- Required work: Copy out each line below that has the word "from" in it.

═══ Data ═══

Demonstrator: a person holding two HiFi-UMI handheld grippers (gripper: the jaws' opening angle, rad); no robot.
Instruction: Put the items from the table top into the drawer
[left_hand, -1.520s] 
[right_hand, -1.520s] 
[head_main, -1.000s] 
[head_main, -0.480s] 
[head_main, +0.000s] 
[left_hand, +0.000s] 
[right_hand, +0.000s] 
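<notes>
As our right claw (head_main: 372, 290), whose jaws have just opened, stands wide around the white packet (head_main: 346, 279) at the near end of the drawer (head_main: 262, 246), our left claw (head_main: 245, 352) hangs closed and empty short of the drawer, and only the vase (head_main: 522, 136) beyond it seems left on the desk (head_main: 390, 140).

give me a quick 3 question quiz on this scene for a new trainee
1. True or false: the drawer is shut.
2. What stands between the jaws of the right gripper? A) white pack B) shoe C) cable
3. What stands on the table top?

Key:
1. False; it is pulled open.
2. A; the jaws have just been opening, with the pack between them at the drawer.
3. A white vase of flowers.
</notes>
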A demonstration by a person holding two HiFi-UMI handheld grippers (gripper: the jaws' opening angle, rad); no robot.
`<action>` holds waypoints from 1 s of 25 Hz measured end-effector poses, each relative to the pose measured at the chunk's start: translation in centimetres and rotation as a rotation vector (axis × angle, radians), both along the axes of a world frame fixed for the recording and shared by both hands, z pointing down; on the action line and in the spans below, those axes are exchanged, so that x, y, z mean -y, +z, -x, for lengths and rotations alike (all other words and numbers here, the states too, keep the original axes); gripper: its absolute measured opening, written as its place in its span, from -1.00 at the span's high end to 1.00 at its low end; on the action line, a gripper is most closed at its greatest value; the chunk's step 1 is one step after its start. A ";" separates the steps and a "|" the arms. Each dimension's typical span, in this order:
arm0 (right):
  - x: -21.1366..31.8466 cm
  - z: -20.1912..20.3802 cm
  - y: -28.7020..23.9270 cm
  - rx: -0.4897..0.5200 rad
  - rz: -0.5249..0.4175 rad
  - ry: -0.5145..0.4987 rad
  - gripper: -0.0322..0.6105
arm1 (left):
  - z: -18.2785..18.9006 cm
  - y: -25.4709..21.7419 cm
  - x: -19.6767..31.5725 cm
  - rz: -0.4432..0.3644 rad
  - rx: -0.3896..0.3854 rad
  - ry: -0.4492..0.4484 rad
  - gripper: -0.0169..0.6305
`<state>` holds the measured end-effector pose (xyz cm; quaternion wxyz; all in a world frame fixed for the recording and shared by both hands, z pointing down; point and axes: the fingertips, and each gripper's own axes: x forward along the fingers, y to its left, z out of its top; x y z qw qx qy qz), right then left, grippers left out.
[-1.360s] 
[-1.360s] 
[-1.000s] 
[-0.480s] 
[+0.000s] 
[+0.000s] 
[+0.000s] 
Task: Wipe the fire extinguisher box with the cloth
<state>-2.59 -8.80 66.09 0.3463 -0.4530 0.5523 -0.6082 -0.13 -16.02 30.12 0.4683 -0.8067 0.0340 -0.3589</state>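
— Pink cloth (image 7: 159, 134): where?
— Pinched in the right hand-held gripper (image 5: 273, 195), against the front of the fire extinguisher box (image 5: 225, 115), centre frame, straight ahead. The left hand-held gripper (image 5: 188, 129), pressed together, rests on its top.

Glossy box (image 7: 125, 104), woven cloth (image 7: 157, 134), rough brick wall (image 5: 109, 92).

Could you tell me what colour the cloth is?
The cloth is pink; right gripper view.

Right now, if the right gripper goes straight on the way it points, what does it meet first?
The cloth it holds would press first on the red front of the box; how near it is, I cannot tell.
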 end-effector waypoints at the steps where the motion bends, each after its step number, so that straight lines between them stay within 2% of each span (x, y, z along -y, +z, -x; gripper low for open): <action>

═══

- Task response:
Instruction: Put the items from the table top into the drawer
`<action>` holds waypoints from 1 s of 25 Hz measured end-effector poses, each relative to the pose measured at the chunk's start: translation in centimetres and rotation as a rotation vector (axis × angle, radians), both along the axes of a world frame fixed for the recording and shared by both hands, z pointing down; on the action line and in the spans below, those axes are exchanged, so that x, y, z mean -y, +z, -x, for lengths and rotations alike (all other words and numbers here, the states too, keep the original axes); gripper: its absolute measured opening, written as its place in its span, from -1.00 at the span's high end to 1.00 at its low end; on the action line, a gripper is most closed at its greatest value; the chunk's step 1 is one step after its start. A ";" separates the steps and a "|" the arms. Each dimension's typical span, in this order:

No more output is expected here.